During my research, I came across a lost and forgotten scrape of the entire banned pizzagate subreddit and by some miracle managed to get my hands on it. In the course of my research, some links lead me to a reddit conspiracy archive and it’s corresponding reddit archiver tool.
Naturally, I put two and two together. Since the Pizzagate research moved to Voat after the subreddit was banned, I decided to add an archive for that too. Voat shutdown in 2020. Luckily, the site has an online backup that could be scraped (over a long time) and the data could be liberated. I conducted a statistical analysis on all the voat subs and determined only pizzagate and conspiracy were worth the trouble.
Hack Liberty Archives
Future Archive Initiative
I found a fork of libertysoft3/reddit-html-archiver called red-arch.
The goal of this project is to provide a framework for archiving websites and social media - with a particular focus on subreddits - and creating compilations of information in ways that are very easy for non-tech-savy people to consume, copy, and distribute.

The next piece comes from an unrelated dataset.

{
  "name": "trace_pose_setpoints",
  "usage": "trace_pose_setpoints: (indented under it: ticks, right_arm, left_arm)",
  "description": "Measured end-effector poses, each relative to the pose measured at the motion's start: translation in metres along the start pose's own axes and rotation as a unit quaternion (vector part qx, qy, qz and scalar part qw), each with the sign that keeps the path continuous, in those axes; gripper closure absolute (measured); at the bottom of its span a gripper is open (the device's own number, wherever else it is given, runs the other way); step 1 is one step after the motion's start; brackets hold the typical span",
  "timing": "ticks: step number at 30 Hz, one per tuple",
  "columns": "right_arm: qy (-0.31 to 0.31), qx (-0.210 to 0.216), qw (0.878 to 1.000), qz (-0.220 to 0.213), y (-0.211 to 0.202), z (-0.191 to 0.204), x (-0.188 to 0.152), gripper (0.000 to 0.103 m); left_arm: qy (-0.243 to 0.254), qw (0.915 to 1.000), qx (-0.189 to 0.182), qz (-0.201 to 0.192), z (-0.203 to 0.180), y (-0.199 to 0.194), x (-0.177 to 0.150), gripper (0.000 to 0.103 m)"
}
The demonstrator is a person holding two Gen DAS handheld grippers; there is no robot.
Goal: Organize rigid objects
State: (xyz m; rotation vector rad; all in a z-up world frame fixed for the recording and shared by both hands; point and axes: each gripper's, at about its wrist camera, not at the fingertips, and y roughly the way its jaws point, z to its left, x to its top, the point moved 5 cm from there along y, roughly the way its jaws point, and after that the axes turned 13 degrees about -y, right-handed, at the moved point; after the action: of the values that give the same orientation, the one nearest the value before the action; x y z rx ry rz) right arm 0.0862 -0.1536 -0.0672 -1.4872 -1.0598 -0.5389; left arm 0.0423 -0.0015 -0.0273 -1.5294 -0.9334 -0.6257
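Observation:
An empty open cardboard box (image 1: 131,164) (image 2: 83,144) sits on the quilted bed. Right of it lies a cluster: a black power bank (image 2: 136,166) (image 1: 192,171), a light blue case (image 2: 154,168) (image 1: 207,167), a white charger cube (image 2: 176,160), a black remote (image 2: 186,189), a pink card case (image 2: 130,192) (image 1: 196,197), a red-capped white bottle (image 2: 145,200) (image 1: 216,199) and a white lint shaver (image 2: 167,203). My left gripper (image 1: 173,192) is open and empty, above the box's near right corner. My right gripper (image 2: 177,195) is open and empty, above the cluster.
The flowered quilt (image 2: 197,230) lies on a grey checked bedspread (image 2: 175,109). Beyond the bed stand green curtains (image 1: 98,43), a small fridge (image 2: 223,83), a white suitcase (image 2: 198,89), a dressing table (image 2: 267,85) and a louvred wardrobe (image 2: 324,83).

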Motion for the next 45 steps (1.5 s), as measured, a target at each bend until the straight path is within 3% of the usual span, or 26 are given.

reddit-html-archiver was chosen as the base for this project for a number of reasons:
- It generates a static website. This is very important due to a static website being the best option for compiling data according to the needs of this project.
- Its styled nicely.
- Its written in python which will make integration with other web scrapers or data dumps very simple.
- Takes minimal changes to accept data from popular reddit data dumps such as pushshift
At the moment this project is limited to creating static sites from Subreddit comments/submissions 2005-06 to 2023-12 - Academic Torrents. the user responsible for those uploads provides a repo here with some tools for parsing through the files contained in the torrent. This repo (red-arch) provides a modified version of their ‘single_file.py’ as ‘watchful.py’ (named after its creator) which can be used as to convert the subreddit dumps into valid python dictionaries and then used to create a website using reddit-html-archiver.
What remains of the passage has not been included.